** Your objective **
Each line below from the one containing "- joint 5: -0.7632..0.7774" through the one containing "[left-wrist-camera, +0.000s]" is to be given again exactly, and no line outside that span.

** Task inputs **
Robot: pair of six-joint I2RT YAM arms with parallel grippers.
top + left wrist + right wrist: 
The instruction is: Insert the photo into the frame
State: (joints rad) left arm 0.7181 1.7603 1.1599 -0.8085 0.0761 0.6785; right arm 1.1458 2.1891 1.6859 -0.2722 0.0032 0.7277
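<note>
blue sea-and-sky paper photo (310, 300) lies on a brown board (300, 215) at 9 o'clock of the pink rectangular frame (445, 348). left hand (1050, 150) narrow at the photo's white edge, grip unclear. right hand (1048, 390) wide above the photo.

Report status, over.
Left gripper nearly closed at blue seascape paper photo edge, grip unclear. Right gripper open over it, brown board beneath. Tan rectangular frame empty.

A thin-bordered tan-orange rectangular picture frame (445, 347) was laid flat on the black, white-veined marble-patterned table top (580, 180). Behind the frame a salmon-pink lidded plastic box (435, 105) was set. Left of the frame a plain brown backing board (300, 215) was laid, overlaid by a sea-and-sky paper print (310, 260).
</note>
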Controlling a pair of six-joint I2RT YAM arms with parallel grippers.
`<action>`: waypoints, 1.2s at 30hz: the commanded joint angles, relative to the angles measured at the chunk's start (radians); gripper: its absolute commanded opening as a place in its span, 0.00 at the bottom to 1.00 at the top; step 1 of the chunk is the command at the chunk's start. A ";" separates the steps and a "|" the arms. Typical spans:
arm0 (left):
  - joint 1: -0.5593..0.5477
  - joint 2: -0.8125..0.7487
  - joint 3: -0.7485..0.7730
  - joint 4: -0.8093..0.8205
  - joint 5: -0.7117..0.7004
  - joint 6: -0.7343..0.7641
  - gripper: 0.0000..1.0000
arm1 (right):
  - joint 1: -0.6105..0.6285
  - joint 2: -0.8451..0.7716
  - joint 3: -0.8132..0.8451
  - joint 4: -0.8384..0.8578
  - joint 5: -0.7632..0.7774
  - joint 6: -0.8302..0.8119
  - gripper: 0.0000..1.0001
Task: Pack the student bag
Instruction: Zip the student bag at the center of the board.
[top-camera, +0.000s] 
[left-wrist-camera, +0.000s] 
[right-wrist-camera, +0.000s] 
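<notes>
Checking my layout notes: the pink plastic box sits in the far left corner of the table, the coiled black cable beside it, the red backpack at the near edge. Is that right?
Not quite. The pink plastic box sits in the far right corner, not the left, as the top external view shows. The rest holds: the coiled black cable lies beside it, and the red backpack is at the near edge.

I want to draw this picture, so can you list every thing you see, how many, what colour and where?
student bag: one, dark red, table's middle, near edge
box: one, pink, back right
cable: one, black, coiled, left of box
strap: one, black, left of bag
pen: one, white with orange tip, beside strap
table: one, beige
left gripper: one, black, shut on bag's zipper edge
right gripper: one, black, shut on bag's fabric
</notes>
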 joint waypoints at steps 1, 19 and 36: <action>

** Answer **
  - joint 5: -0.7632..0.7774
  - joint 6: -0.8302..0.8119
  - gripper: 0.0000..1.0001
Task: Pack the student bag
Instruction: Zip the student bag at the center of the board.
[top-camera, +0.000s] 
[left-wrist-camera, +0.000s] 

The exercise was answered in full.